Ao lado de Putin estiveram cerca de 30 chefes de Estado e de governo
Comemorações da derrota da Alemanha hitleriana
Rússia homenageia os heróis

Com um imponente desfile militar na Praça Vermelha e a presença de cerca de 30 chefes de Estado e de governo, a Rússia assinalou os 70 anos da Vitória sobre o nazi-fascismo na Grande Guerra Pátria.

A iniciativa promovida pelo Kremlin no sábado, 9, foi boicotada pelos líderes das potências capitalistas e de vários dos seus estados vassalos no xadrez mundial a pretexto de retaliação pelo alegado papel da Rússia na crise ucraniana, mas ao contrário do fiasco que tal pretendia provocar, quem ficou em xeque foi o imperialismo.

Não pela amplamente difundida demonstração de poderio militar das Forças Armadas russas, mas sobretudo pelo facto de o presidente e o povo da Federação Russa não terem surgido isolados e carentes de mundividência.

Ao lado de Vladimir Putin na maior parada desde o derrube da URSS e do colapso do campo socialista, estiveram cerca de 30 chefes de Estado e de governo, entre outros, os líderes da China, Cuba, Venezuela, Vietname, Mongólia, Arménia, Bósnia, Índia, África do Sul, Macedónia, Palestina, Eslováquia, Chipre, Sérvia, Azerbaijão, Bielorrússia, Cazaquistão, Quirguistão, Tajiquistão, Turcomenistão, o secretário-geral da ONU, a directora-geral da Unesco e o presidente da República Checa.

Este último, Miloš Zeman, merece referência porque desafiou a directiva imperialista de boicotar as comemorações e manifestou-se, dias antes, contra as sanções impostas pela UE e pelos EUA à Rússia. O presidente russo aproveitou o encontro com Zeman para acusar o governo norte-americano de acicatar a confrontação com Moscovo, no entanto, também não deixou de garantir empenho em restabelecer boas relações com o Ocidente e a Europa em particular.
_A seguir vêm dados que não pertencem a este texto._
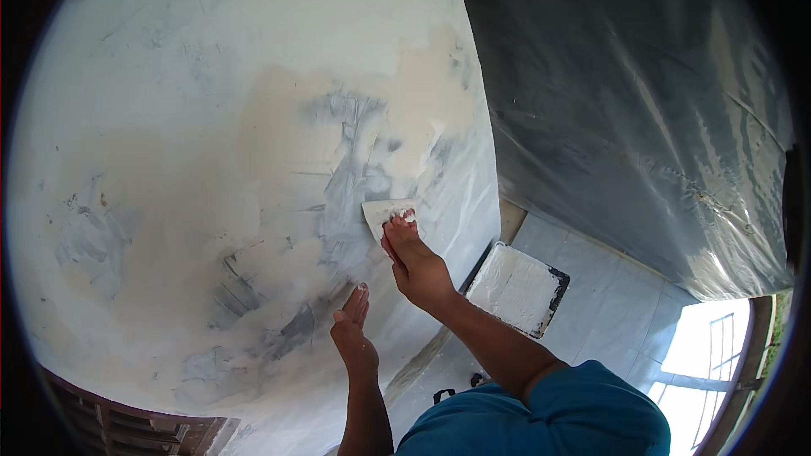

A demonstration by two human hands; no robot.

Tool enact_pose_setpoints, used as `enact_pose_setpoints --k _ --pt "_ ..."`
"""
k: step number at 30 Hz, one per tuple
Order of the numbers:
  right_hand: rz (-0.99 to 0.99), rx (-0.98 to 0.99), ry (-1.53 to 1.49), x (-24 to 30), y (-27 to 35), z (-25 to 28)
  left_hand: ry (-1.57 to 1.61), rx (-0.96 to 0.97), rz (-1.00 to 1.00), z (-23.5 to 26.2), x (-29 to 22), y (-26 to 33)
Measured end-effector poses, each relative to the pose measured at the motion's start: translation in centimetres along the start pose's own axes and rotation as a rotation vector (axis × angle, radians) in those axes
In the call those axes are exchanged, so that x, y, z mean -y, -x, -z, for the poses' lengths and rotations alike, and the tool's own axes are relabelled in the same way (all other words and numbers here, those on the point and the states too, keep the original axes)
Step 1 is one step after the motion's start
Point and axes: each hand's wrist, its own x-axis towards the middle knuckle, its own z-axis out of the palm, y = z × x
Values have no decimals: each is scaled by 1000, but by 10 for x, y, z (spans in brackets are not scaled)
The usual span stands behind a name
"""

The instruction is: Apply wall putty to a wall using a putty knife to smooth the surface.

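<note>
A broad putty knife [377, 214] lies with its pale blade against the wall [186, 160], and my right hand [422, 274] is closed round its reddish handle. White paste smears the fingers of that hand. Lower and to the left, my left hand [352, 339] has its fingers stretched out close to the wall, with white paste on the fingertips; whether it touches the surface I cannot tell. Around the blade the wall shows grey streaks and patches of cream and white filler.
A dark-edged square tray [558, 285] coated in white paste sits on the tiled floor [591, 304], right of the wall. Dark plastic sheeting [617, 110] hangs at the right. Bright light enters by a barred opening [705, 355]; brown woodwork [127, 424] stands lower left.
</note>
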Motion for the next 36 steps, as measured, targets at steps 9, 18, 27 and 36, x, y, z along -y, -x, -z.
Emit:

Mensagem idêntica deixou Putin, no domingo, 10, ao receber na capital russa a chanceler alemã Angela Merkel, deixando claro que as «questões políticas são menos importantes do que algo fundamental como a defesa da paz mundial e da inadmissibilidade de uma catástrofe como a Segunda Guerra Mundial».

No seu discurso na Praça Vermelha, sábado, 9, Putin salientou que o actual contexto de belicosidade apela à «razão e vigilância», agradeceu aos povos «da Grã-Bretanha, de França e dos Estados Unidos pela participação na vitória» e felicitou «os países antifascistas que tomaram parte nos combates contra os nazis nas fileiras da resistência e da clandestinidade».

O presidente russo marchou, ainda, ao lado de veteranos e familiares de veteranos que combateram as hordas nazi-fascistas. A marcha do regimento imortal repetiu-se em dezenas de cidades russas.

Cerca de 12 milhões de pessoas e um total de 85 mil militares participaram nas comemorações ocorridas de Kalininegrado a Vladivostok, passando por Sebastopol, na Crimeia.